Configuring a pod to use a secret

Prerequisites:

  1. Log into the CLI as a user with the necessary permissions via dcos auth login. Refer to About configuring services and pods to use secrets for more information about the permissions.

  2. Within a text editor, create an application definition for your pod. You can add the secret using the "environment" and "secrets" objects as shown below. The following simple application defines a new service inside of the developer group and references a secret stored inside a developer path. It stores the secret under the environment variable "MY_SECRET".

    {
      "id": "/developer/pod-secret",
      "environment": {
        "MY_SECRET": {
          "secret": "secret0"
        }
      },
      "secrets": {
        "secret0": { "source": "developer/my-secret"}
      },
      "containers": [
        {
          "name": "container-1",
          "resources": {
            "cpus": 0.1,
            "mem": 128
          },
          "exec": {
            "command": {
              "shell": "sleep 3600"
            }
          }
        }
      ],
      "scaling": {
        "kind": "fixed",
        "instances": 1
      },
      "networks": [
        {
          "mode": "host"
        }
      ]
    }
    

    Note: Because the service group and the secret paths match, the pod will be able to access the secret. See Namespacing for more details about the paths.

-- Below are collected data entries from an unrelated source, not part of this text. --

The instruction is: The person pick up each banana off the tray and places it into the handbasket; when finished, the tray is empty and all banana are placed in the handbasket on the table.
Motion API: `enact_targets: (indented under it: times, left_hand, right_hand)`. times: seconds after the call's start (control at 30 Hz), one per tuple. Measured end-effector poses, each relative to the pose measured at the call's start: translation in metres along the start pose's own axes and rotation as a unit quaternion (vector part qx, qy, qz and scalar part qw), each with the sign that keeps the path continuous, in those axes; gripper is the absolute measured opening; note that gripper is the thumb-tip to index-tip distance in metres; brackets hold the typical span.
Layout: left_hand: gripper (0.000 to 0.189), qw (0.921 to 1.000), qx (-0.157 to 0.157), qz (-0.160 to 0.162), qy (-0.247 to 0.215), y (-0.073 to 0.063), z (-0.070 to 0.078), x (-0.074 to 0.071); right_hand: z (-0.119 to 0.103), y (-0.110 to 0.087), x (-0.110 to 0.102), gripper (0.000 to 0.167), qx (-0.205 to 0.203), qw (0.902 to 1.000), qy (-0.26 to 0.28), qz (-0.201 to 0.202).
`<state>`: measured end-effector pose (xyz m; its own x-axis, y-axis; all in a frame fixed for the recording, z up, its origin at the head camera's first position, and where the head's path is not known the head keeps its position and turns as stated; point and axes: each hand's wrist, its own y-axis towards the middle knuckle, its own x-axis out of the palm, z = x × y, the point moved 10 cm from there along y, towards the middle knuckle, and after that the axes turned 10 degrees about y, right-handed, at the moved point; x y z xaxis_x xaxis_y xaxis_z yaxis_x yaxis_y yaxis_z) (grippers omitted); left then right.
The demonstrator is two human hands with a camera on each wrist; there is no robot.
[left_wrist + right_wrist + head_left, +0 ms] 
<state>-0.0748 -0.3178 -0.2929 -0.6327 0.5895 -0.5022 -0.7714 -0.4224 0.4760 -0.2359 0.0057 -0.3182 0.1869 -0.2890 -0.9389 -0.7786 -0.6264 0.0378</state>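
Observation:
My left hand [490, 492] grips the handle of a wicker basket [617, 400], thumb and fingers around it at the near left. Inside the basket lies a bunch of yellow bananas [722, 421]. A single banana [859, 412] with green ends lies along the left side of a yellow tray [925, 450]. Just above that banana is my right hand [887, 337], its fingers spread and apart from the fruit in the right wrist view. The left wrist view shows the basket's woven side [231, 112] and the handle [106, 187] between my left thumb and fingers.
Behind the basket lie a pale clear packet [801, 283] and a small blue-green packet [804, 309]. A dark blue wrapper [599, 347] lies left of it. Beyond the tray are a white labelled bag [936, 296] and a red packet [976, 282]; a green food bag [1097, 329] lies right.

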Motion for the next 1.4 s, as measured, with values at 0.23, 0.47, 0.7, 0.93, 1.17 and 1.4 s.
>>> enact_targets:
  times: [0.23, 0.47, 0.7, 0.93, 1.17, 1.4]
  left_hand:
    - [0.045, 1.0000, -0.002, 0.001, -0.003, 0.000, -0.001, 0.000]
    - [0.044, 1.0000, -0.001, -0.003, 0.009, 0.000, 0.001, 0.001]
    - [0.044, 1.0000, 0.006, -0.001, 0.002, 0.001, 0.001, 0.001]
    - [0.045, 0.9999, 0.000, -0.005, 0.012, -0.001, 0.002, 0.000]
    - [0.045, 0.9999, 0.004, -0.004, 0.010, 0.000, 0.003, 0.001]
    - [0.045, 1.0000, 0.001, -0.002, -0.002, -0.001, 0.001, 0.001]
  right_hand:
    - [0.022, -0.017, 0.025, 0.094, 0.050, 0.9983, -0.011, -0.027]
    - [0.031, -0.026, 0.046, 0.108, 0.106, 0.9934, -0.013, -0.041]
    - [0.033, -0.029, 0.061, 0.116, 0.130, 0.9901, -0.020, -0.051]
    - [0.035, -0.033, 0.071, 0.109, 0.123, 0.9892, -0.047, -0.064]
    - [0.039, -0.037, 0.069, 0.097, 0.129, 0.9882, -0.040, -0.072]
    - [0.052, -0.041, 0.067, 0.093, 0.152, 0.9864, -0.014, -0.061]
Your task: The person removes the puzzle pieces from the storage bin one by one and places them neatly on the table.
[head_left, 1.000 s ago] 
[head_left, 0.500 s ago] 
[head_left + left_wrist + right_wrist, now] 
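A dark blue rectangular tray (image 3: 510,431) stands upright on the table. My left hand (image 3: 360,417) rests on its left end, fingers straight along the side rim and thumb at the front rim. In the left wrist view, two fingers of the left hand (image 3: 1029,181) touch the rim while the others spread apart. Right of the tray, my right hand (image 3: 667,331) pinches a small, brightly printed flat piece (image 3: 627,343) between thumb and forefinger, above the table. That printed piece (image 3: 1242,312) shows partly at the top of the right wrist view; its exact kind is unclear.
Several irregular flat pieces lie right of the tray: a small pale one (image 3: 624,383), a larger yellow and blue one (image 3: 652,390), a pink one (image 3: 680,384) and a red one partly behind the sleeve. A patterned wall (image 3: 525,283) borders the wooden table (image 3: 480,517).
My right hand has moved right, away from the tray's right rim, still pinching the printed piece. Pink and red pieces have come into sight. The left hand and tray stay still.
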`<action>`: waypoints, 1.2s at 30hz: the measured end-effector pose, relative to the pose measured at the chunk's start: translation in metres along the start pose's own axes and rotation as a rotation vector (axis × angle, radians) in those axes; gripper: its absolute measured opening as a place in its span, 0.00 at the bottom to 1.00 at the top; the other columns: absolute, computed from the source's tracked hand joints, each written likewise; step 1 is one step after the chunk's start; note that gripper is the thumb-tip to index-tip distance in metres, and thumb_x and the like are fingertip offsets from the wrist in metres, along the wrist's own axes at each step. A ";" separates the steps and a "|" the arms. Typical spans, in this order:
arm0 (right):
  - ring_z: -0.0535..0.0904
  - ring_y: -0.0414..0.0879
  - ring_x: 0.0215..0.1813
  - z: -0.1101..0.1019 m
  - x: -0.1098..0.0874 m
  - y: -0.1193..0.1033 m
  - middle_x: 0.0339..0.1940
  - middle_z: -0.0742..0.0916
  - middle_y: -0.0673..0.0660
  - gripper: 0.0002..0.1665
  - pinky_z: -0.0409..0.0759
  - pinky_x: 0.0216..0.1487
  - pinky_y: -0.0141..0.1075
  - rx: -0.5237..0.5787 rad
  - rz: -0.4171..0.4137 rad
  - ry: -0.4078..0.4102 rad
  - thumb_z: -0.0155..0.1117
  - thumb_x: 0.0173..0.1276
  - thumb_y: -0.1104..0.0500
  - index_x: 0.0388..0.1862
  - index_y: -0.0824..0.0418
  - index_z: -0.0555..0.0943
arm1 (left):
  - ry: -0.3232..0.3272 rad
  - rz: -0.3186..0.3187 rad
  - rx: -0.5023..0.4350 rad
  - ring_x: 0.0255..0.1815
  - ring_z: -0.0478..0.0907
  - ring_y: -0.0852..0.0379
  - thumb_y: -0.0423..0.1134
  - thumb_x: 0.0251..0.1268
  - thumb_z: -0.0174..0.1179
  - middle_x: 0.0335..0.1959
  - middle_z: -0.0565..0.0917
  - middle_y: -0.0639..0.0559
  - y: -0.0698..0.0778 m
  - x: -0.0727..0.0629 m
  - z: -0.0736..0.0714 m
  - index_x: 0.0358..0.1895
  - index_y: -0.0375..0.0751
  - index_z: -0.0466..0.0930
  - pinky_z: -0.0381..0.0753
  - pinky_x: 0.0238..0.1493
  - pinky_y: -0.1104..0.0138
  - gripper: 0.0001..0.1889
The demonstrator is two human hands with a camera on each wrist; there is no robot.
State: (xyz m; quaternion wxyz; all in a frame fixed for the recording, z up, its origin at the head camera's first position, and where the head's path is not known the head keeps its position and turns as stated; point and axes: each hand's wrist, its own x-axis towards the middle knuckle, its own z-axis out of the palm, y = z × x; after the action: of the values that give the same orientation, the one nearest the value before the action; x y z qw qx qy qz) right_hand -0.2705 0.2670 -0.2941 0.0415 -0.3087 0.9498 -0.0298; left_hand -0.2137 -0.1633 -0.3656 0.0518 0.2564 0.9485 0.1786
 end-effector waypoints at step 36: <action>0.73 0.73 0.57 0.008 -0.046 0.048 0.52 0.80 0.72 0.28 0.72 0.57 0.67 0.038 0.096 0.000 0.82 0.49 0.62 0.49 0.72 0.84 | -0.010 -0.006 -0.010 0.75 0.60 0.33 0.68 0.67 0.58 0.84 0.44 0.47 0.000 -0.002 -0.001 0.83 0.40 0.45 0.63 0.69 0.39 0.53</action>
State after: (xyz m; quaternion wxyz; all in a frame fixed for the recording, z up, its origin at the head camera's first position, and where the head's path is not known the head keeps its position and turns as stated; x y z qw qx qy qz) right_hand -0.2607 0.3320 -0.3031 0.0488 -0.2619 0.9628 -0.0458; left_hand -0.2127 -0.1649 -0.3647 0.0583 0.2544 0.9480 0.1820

  3. Save the file with a descriptive name, such as mypod.json.

  4. Use the DC/OS CLI to deploy the pod as shown below.

dcos marathon pod add mypod.json
  1. Open the DC/OS GUI.

  2. Click the group name of your service, i.e., developer.

  3. Click the name of your pod.

  4. Click to open the Configuration tab.

  5. Scroll to the Environment Variables area to locate your secret MY_SECRET.